Geant4 is a body of C++ code that models and simulates the interaction of particles with matter. The code is distributed freely under an open software license. Documentation, source code, databases and, for some computer platforms, binary libraries can be downloaded from the Geant4 web site. Being a toolkit means you have to learn how it works and find good ways of putting the pieces together and to help you do this, Geant4 comes with many examples and a web-based documentation system. Also, the Geant4 Collaboration organises tutorials and workshops from time to time. Two general reference papers and many specialist papers have been published. For a full list, see the web site2. Geant4 is being, indeed has been adopted in many areas – space, medicine, particle and nuclear physics – across the world.
Geant is an acronym for “Geometry and tracking” and is usually pronounced like the French géant, meaning giant. Its origins can be traced back to the 1970s. The original designs were in Fortran, culminating in GEANT3 in 1982, which is still being used but no longer being developed. In 1993, two independent studies, one at CERN and one at KEK, considered the application of modern computing techniques, particularly object oriented programming, to this sort of simulation. This led to a joint development project under the CERN Research and Development Programme in 1994. It was thought important to make an early decision on programming language. The emerging language C++ was chosen and the first version of Geant4 was released in 1998. It now runs to almost a million lines of code.

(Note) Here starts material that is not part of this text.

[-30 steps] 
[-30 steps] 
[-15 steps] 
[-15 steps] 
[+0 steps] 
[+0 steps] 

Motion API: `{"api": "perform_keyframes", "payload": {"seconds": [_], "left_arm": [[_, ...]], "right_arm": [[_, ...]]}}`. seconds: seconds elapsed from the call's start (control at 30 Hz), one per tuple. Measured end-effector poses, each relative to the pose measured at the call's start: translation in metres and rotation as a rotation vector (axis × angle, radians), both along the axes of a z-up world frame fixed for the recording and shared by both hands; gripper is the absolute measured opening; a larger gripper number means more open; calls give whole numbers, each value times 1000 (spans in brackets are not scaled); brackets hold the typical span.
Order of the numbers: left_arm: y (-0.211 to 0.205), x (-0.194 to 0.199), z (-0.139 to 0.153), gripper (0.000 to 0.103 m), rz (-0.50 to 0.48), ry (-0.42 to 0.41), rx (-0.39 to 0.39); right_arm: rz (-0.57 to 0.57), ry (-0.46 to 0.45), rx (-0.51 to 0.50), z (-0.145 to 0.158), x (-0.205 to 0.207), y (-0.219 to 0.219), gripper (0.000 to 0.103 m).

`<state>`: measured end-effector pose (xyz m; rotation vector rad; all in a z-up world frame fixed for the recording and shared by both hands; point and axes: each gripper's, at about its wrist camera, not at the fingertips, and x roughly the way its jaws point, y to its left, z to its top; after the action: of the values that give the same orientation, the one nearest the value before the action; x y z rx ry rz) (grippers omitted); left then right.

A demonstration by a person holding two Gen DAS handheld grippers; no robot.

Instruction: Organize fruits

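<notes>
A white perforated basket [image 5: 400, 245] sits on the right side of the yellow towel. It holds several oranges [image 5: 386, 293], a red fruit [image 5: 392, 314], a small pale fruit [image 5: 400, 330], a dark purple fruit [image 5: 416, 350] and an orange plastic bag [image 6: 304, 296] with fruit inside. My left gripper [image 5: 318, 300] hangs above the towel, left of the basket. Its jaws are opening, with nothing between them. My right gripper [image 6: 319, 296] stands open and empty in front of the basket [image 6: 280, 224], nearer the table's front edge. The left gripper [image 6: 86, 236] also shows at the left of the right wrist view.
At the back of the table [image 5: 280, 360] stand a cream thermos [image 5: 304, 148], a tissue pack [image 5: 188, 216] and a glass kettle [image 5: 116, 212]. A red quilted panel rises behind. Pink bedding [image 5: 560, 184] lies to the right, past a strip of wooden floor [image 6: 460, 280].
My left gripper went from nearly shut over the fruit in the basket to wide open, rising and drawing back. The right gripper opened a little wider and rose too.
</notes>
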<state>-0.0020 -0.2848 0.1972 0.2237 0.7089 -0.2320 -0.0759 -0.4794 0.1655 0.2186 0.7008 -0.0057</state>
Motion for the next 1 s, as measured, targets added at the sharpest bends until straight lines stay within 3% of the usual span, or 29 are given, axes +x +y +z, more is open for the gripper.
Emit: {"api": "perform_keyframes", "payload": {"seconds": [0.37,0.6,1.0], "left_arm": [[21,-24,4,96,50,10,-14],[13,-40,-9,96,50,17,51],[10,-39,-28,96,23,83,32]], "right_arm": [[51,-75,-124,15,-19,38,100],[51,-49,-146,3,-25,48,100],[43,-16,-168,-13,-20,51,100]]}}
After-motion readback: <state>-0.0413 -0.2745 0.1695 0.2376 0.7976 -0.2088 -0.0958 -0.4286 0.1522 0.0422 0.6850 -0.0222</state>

The fact that it's fun doesn't mean it's not seriously good physics. Geant4 propagates particles – elementary particles and ions, both stable and unstable – through any geometrical arrangement of material. It therefore draws on particle physics, nuclear physics and atomic physics. With the cooperation of originating physicists around the world, many different models have been ported to Geant4. It is impossible in this short article to describe them in detail; the reader is referred to the Geant4 Physics Reference Manual. One of the jobs of the application builder is to choose from these models to match the area of application. This is not always easy, but it is important that the user knows exactly what theories, models, parameterizations or approximations are being used and recognises that all models have their limitations. This is an explicit and deliberate policy of the Geant4 Collaboration; it is better to expose the physics models in a transparent way than to wrap them in a “black box”, however well they have been validated against experiment.
Many processes, of course, are well founded both theoretically and experimentally. For example, electromagnetic processes – bremsstrahlung, delta ray production, pair production, Compton scattering, photo-absorption and multiple scattering – are well understood, at least at intermediate energies. At low energies, below a few keV, atomic properties become important and modelling in this area is complex. Large datasets of atomic properties are needed. (This is an area of particular interest to medicine.) Also, for example, at ultra high energies, above 1 TeV, production of hadrons by muons has to be taken into account.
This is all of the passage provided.